Unter anderem hörten der Grünen-Bundestagsabgeordnete Erhard Grundl, die beiden Grünen- Kreisrätinnen Brigitte Steidele (Bad Füssing) und Jutta Koller (Hauzenberg) der Referentin aufmerksam zu. "Der Sauerstoff-Gehalt ist gering, wir hören keinen Frosch, dieser ehemalige Altarm ist fast ganz tot", sagt Dr. Reichholf-Riehm. Marc Kuhnt aus Neuburg am Inn erklärt, dass sich hier speziell angepasste Fische wohl fühlen: "Waller kommen mit ganz wenig Sauerstoff aus und werden bis zu zwei Meter lang." Auch die Fischereiverbände waren Thema, von denen sich immer mehr neben erholsamer Freizeitgestaltung auch konsequent für den Umweltschutz einsetzen würden. "Für Niederbayern kann ich sagen, es gibt in dem Bereich ein Umdenken und das ist natürlich zu begrüßen", bestätigt Grundl.
Beim rostbraunen Grund handelt es sich um Eisen-Ocker, das sich über Jahrzehnte in den Auen-Gewässern angesammelt hat. So entstand ein völlig neues Ökosystem, das ohne Sauerstoff auskommt. Anaerobe Eisenbakterien sind die einzige Lebewesen, die hier überleben können. "Eine der vielen Überraschungen besonderer Anpassungen der Natur an Umweltbedingungen, mit denen der Mensch an dieser Stelle nie gerechnet hat", sagt die Umwelt-Expertin begeistert.

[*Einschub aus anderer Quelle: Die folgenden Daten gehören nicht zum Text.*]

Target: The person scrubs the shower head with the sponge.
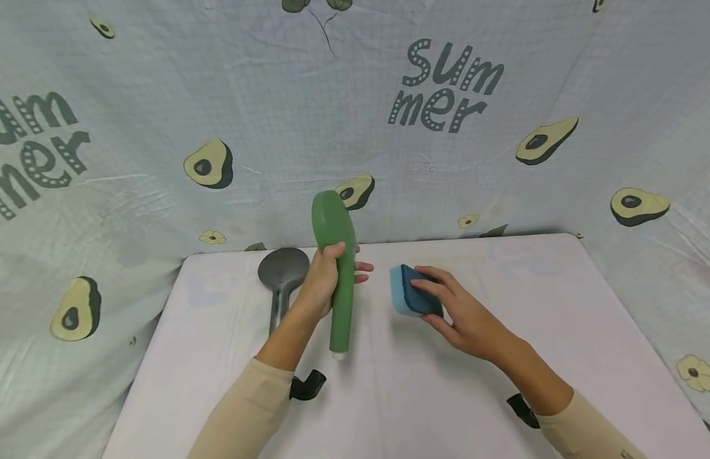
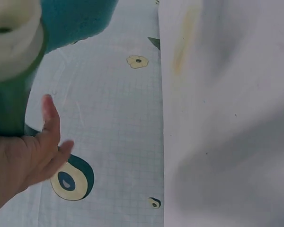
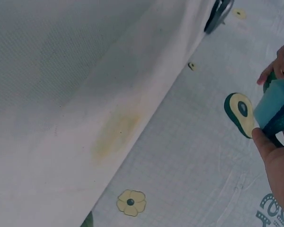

Eike Hallitzky, Landesvorsitzender der Grünen und Vorsitzender der Grünen-Fraktion im Passauer Kreistag, hat derweil ein paar Schnappschüsse gemacht. Direkt aus den paradiesisch wirkenden Inn-Auen postet er diese in die weite virtuelle Welt des Internets mit dem Hashtag #WaldMitZukunft – eine Aktion, mit der die Grünen dafür werben wollen, dass der Wald stärker geschützt wird.
Am Ende der Wanderung fasst Dr. Reichholf-Riehm zusammen, die Auen seien insgesamt in einem guten Zustand. Durch das EU-Projekt werden sich die Bedingungen für die Auen bei uns und in ganz Europa verbessern: "Deshalb bin ich auch als Umweltschützerin Fan der EU".